### What is being asked:
Make a verbatim copy of all the records.

### Provided records:
◇ ◇ ◇ ◇
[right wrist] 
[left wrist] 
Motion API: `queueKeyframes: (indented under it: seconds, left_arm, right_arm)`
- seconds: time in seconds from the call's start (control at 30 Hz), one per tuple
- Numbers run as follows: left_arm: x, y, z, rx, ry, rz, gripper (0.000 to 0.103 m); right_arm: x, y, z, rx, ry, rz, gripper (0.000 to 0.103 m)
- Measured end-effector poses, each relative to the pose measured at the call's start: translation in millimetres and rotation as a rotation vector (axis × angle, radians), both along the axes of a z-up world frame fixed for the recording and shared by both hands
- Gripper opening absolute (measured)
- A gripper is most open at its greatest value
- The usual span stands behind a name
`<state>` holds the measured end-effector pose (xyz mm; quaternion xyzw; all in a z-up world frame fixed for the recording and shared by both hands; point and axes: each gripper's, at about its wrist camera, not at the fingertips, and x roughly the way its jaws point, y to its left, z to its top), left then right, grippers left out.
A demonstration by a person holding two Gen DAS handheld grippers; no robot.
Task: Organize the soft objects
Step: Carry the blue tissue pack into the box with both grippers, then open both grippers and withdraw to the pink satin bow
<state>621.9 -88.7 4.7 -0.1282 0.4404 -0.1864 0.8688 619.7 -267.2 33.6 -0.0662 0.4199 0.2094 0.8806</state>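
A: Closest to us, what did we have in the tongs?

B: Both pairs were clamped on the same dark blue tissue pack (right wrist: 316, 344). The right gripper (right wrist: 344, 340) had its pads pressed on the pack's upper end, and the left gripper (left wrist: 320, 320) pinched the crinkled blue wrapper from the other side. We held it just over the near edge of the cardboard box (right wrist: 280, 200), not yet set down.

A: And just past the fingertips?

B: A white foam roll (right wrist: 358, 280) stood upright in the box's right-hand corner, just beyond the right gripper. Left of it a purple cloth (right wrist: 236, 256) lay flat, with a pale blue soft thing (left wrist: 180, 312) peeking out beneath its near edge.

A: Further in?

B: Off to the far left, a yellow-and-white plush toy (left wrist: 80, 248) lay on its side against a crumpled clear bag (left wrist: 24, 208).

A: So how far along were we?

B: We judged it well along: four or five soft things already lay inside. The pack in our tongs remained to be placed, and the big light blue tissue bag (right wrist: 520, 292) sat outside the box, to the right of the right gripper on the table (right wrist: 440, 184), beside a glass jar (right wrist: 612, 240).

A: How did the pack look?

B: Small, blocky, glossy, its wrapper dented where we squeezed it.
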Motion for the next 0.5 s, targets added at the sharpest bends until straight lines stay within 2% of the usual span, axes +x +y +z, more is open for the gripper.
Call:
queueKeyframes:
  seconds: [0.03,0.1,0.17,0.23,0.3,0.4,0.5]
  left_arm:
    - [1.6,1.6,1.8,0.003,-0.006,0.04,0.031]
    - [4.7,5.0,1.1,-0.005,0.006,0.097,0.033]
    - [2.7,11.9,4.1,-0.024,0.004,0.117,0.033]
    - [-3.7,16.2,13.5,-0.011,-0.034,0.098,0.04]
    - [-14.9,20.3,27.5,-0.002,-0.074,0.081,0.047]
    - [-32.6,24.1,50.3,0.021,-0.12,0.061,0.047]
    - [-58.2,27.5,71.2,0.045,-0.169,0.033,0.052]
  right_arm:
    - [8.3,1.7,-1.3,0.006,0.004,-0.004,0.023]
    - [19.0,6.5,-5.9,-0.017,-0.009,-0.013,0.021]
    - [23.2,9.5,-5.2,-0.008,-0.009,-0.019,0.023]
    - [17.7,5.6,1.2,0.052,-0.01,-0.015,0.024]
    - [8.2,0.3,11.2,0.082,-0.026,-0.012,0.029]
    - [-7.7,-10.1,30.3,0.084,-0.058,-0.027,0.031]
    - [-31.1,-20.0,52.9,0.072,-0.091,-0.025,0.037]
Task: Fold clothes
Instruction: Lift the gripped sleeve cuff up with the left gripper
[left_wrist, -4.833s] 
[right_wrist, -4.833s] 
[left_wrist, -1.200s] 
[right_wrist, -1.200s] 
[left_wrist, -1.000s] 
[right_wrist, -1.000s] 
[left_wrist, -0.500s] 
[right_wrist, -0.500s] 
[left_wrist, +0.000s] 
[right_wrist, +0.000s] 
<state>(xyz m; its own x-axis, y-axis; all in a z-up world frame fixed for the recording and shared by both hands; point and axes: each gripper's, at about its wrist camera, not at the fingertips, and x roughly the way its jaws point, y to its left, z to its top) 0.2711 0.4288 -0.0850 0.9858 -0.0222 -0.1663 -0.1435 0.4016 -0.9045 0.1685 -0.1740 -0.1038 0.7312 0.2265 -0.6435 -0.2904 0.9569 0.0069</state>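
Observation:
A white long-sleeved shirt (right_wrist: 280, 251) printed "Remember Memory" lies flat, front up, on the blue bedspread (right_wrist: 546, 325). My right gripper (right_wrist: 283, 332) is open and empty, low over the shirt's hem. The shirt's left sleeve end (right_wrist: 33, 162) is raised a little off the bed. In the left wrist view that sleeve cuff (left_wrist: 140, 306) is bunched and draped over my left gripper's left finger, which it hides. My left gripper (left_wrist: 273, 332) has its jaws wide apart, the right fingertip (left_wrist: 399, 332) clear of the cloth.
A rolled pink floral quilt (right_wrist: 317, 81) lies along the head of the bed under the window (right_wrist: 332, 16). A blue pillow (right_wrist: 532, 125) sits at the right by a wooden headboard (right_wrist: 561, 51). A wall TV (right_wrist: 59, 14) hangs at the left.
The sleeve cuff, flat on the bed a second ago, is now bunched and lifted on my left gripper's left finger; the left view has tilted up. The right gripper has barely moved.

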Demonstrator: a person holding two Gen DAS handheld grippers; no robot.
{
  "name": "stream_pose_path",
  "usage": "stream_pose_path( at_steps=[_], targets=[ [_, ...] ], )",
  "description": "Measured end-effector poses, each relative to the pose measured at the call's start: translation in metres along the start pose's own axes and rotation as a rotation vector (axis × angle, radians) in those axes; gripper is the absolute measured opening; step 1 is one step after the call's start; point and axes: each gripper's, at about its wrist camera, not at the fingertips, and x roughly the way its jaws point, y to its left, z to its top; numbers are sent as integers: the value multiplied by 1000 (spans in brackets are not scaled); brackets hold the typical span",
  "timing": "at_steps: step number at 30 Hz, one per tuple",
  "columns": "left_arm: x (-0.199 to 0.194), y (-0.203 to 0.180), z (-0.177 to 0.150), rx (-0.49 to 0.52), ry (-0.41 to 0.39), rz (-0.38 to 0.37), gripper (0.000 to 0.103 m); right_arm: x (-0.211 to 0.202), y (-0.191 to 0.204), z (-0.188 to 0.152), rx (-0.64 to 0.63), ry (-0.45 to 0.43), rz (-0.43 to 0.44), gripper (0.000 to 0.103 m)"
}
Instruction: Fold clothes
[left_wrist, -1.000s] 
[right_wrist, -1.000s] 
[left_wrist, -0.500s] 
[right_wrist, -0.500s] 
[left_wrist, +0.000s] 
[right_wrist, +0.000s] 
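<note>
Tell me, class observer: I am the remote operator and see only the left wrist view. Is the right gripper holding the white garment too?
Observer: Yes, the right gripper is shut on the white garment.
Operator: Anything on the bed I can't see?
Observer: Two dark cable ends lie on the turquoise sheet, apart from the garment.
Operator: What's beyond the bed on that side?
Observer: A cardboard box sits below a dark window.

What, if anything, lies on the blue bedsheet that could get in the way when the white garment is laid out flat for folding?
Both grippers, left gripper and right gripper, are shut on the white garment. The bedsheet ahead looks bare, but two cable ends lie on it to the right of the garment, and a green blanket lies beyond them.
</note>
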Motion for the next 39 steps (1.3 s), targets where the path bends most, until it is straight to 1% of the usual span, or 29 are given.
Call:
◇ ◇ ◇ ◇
### Result below:
[right wrist] 
[left wrist] 
Motion API: `queueKeyframes: (indented under it: seconds, left_arm, right_arm)`
- seconds: time in seconds from the call's start (control at 30 Hz), one per tuple
- Numbers run as follows: left_arm: x, y, z, rx, ry, rz, gripper (0.000 to 0.103 m); right_arm: x, y, z, rx, ry, rz, gripper (0.000 to 0.103 m)
- Measured end-effector poses, each relative to the pose measured at the call's start: translation in millimetres and rotation as a rotation vector (axis × angle, radians), both along the axes of a z-up world frame fixed for the recording and shared by both hands
- Gripper opening absolute (measured)
- A gripper is most open at its greatest value
- The usual span stands behind a name
`<state>` holds the measured end-effector pose (xyz mm; quaternion xyzw; all in a z-up world frame fixed for the recording and shared by both hands; point and axes: each gripper's, at about its wrist camera, not at the fingertips, and x roughly the way its jaws point, y to its left, z to its top), left then right, grippers left out.
A demonstration by a person holding two Gen DAS handheld grippers; no robot.
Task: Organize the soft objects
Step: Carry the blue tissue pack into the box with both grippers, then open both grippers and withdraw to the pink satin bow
<state>621.9 -88.7 4.7 -0.1282 0.4404 -0.1864 0.8688 619.7 -267.2 33.6 -0.0662 0.4199 0.2094 0.8806</state>
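A: Closest to us, what did we have in the tongs?

B: Both pairs were clamped on the same dark blue tissue pack (right wrist: 316, 344). The right gripper (right wrist: 344, 340) had its pads pressed on the pack's upper end, and the left gripper (left wrist: 320, 320) pinched the crinkled blue wrapper from the other side. We held it just over the near edge of the cardboard box (right wrist: 280, 200), not yet set down.

A: And just past the fingertips?

B: A white foam roll (right wrist: 358, 280) stood upright in the box's right-hand corner, just beyond the right gripper. Left of it a purple cloth (right wrist: 236, 256) lay flat, with a pale blue soft thing (left wrist: 180, 312) peeking out beneath its near edge.

A: Further in?

B: Off to the far left, a yellow-and-white plush toy (left wrist: 80, 248) lay on its side against a crumpled clear bag (left wrist: 24, 208).

A: So how far along were we?

B: We judged it well along: four or five soft things already lay inside. The pack in our tongs remained to be placed, and the big light blue tissue bag (right wrist: 520, 292) sat outside the box, to the right of the right gripper on the table (right wrist: 440, 184), beside a glass jar (right wrist: 612, 240).

A: How did the pack look?

B: Small, blocky, glossy, its wrapper dented where we squeezed it.
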Motion for the next 0.5 s, targets added at the sharpest bends until straight lines stay within 2% of the usual span, axes +x +y +z, more is open for the gripper.
Call:
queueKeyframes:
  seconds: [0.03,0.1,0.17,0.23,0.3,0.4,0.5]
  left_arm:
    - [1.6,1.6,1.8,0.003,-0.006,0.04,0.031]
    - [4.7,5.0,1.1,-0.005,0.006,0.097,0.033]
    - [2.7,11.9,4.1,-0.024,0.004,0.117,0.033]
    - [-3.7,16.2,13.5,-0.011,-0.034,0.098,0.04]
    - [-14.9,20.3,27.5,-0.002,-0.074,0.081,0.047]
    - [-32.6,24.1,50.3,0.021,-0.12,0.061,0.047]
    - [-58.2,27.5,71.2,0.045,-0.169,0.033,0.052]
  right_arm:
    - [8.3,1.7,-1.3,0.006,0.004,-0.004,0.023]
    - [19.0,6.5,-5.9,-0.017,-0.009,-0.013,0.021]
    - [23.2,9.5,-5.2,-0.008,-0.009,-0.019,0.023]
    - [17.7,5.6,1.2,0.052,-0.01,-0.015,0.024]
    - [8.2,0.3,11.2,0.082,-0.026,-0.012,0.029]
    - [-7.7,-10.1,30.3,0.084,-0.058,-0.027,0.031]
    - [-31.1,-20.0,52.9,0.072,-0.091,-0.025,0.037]
Task: Fold clothes
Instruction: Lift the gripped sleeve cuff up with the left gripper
[left_wrist, -4.833s] 
[right_wrist, -4.833s] 
[left_wrist, -1.200s] 
[right_wrist, -1.200s] 
[left_wrist, -1.000s] 
[right_wrist, -1.000s] 
[left_wrist, -0.500s] 
[right_wrist, -0.500s] 
[left_wrist, +0.000s] 
[right_wrist, +0.000s] 
<state>(xyz m; its own x-axis, y-axis; all in a z-up world frame fixed for the recording and shared by both hands; point and axes: each gripper's, at about its wrist camera, not at the fingertips, and x roughly the way its jaws point, y to its left, z to its top) 0.2711 0.4288 -0.0850 0.9858 -0.0222 -0.1663 -0.1435 0.4016 -0.9045 0.1685 -0.1740 -0.1038 0.7312 0.2265 -0.6435 -0.2904 0.9569 0.0069</state>
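Observation:
A white long-sleeved shirt (right_wrist: 280, 251) printed "Remember Memory" lies flat, front up, on the blue bedspread (right_wrist: 546, 325). My right gripper (right_wrist: 283, 332) is open and empty, low over the shirt's hem. The shirt's left sleeve end (right_wrist: 33, 162) is raised a little off the bed. In the left wrist view that sleeve cuff (left_wrist: 140, 306) is bunched and draped over my left gripper's left finger, which it hides. My left gripper (left_wrist: 273, 332) has its jaws wide apart, the right fingertip (left_wrist: 399, 332) clear of the cloth.
A rolled pink floral quilt (right_wrist: 317, 81) lies along the head of the bed under the window (right_wrist: 332, 16). A blue pillow (right_wrist: 532, 125) sits at the right by a wooden headboard (right_wrist: 561, 51). A wall TV (right_wrist: 59, 14) hangs at the left.
The sleeve cuff, flat on the bed a second ago, is now bunched and lifted on my left gripper's left finger; the left view has tilted up. The right gripper has barely moved.
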
Demonstrator: a person holding two Gen DAS handheld grippers; no robot.
{
  "name": "stream_pose_path",
  "usage": "stream_pose_path( at_steps=[_], targets=[ [_, ...] ], )",
  "description": "Measured end-effector poses, each relative to the pose measured at the call's start: translation in metres along the start pose's own axes and rotation as a rotation vector (axis × angle, radians) in those axes; gripper is the absolute measured opening; step 1 is one step after the call's start; point and axes: each gripper's, at about its wrist camera, not at the fingertips, and x roughly the way its jaws point, y to its left, z to its top; numbers are sent as integers: the value multiplied by 1000 (spans in brackets are not scaled); brackets hold the typical span",
  "timing": "at_steps: step number at 30 Hz, one per tuple",
  "columns": "left_arm: x (-0.199 to 0.194), y (-0.203 to 0.180), z (-0.177 to 0.150), rx (-0.49 to 0.52), ry (-0.41 to 0.39), rz (-0.38 to 0.37), gripper (0.000 to 0.103 m); right_arm: x (-0.211 to 0.202), y (-0.191 to 0.204), z (-0.188 to 0.152), rx (-0.64 to 0.63), ry (-0.45 to 0.43), rz (-0.43 to 0.44), gripper (0.000 to 0.103 m)"
}
Instruction: Fold clothes
[left_wrist, -1.000s] 
[right_wrist, -1.000s] 
[left_wrist, -0.500s] 
[right_wrist, -0.500s] 
[left_wrist, +0.000s] 
[right_wrist, +0.000s] 
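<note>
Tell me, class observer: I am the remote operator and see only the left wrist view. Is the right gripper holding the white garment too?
Observer: Yes, the right gripper is shut on the white garment.
Operator: Anything on the bed I can't see?
Observer: Two dark cable ends lie on the turquoise sheet, apart from the garment.
Operator: What's beyond the bed on that side?
Observer: A cardboard box sits below a dark window.

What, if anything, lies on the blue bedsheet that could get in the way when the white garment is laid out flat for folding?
Both grippers, left gripper and right gripper, are shut on the white garment. The bedsheet ahead looks bare, but two cable ends lie on it to the right of the garment, and a green blanket lies beyond them.
</note>
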Motion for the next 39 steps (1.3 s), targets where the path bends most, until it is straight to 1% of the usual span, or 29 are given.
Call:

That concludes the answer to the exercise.